Die Beschwerde wäre überdies auch unbegründet, weil das Sozialgericht zu Recht davon ausgegangen ist, dass die Prozesskostenhilfe angesichts der vom Sozialgericht am 22. Dezember 2017 und damit noch vor dem Tod verfügten Beibringung aktueller Kontoauszüge noch nicht bewilligungsreif war (zur Bewilligungsreife vgl. den Senatsbeschluss vom 5. Mai 2014 – L 6 AS 269/13 B PKH – juris Rn. 11), während die Klägerin im Zeitpunkt der Bewilligungsreife am 3. April 2018 (Eingang der Kontoauszüge) bereits verstorben war.

Auch in der Sache dürfte die Rechtsverfolgung keine hinreichenden Erfolgsaussichten gehabt haben.
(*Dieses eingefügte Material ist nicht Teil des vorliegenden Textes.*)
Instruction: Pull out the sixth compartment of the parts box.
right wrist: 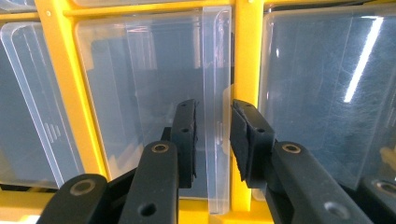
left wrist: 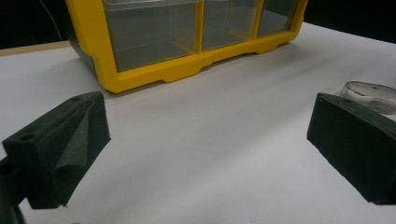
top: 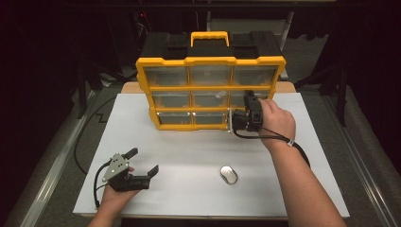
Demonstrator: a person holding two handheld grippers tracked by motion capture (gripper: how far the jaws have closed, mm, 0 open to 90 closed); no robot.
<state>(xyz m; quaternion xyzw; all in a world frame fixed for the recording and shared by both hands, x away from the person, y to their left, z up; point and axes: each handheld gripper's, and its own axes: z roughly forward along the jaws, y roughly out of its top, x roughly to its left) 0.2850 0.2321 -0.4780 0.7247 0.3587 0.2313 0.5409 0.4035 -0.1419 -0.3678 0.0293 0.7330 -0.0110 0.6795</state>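
Note:
A yellow-framed organizer (top: 210, 60) with clear drawers and a black back stands upright at the far side of the white table (top: 189, 146). My right gripper (top: 239, 118) is at its lower right drawers, turned on its side. In the right gripper view its jaws (right wrist: 214, 140) straddle a clear drawer's raised handle lip (right wrist: 217, 70); one pad lies against it and a sliver of gap shows at the other. My left gripper (top: 143, 161) rests low at the table's near left, open and empty, pointing toward the organizer (left wrist: 140, 77).
A small clear oval dish (top: 229, 175) lies on the table near the front, right of centre, just beyond the left gripper's right-hand jaw (left wrist: 371, 93). Cables trail from both grippers. Dark floor and stands surround the table.

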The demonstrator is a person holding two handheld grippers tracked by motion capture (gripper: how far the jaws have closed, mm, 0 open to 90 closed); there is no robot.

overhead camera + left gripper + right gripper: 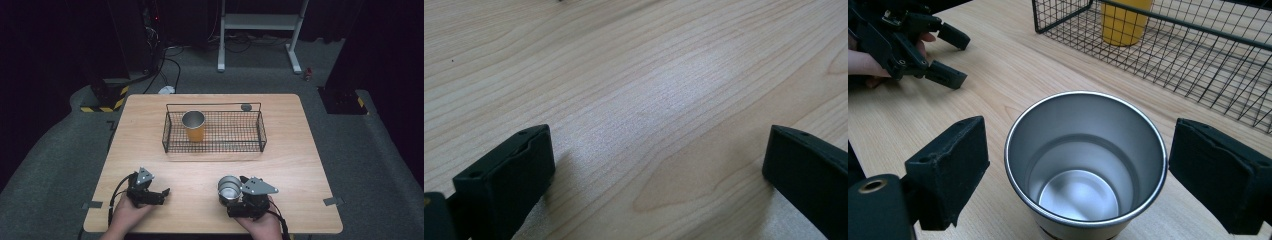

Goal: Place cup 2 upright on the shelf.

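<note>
Left gripper (161,194): I held it low over the near left part of the wooden table (295,150), jaws spread wide with nothing between them; its own view showed only bare wood grain between the two black jaws.
Left hand (129,212): it came in from the near edge and wrapped the gripper's body.
Steel cup (1086,162): it stood upright on the table near the front edge, right of centre, between the jaws of my right gripper. It was a plain brushed-metal tumbler with a thin bright rim, a stepped inside wall and a shiny round floor; it looked empty. A dark band showed at its foot, too little of it visible to say more.
Right gripper (1078,170): jaws spread, one on each side of the cup, a gap visible at each side, so neither pad was touching the rim.
Right hand (260,225): it gripped the tool from the near edge, just right of the cup.
Wire basket (261,131): black mesh, it sat at the middle of the table, well beyond both grippers.
Yellow cup (194,126): it stood upright in the left part of the basket, with a steel-lined inside.
</note>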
Der Mehrbedarf nach § 23 Nr. 4 SGB II kann allein Sozialgeldberechtigten zustehen, also nicht erwerbsfähigen Personen, die mit erwerbsfähigen Leistungsberechtigten in einer Bedarfsgemeinschaft leben. Eine erwerbsfähige leistungsberechtigte Person, die der Klägerin im Falle ihrer Erwerbsunfähigkeit den Zugang zu SGB-II-Leistungen hätte vermitteln können ist aber jedoch nicht ersichtlich weshalb nicht hinreichend wahrscheinlich ist, dass der geltend gemachte Anspruch auf Berücksichtigung des Mehrbedarfs gegen den Beklagten überhaupt hätte bestehen können. Die Zuständigkeit für die Gewährung von Leistungen zur Sicherung des Lebensunterhalts (untere Berücksichtigung des Mehrbedarfs, vgl. § 30 Abs. 1 Sozialgesetzbuch Zwölftes Buch [SGB XII]) hätte daher allenfalls beim örtlichen Träger der Sozialhilfe gelegen.

Außergerichtliche Kosten sind im Prozesskostenhilfebeschwerdeverfahren nicht zu erstatten (§ 127 Abs. 4 ZPO).

Dieser Beschluss ist unanfechtbar (§ 177 SGG).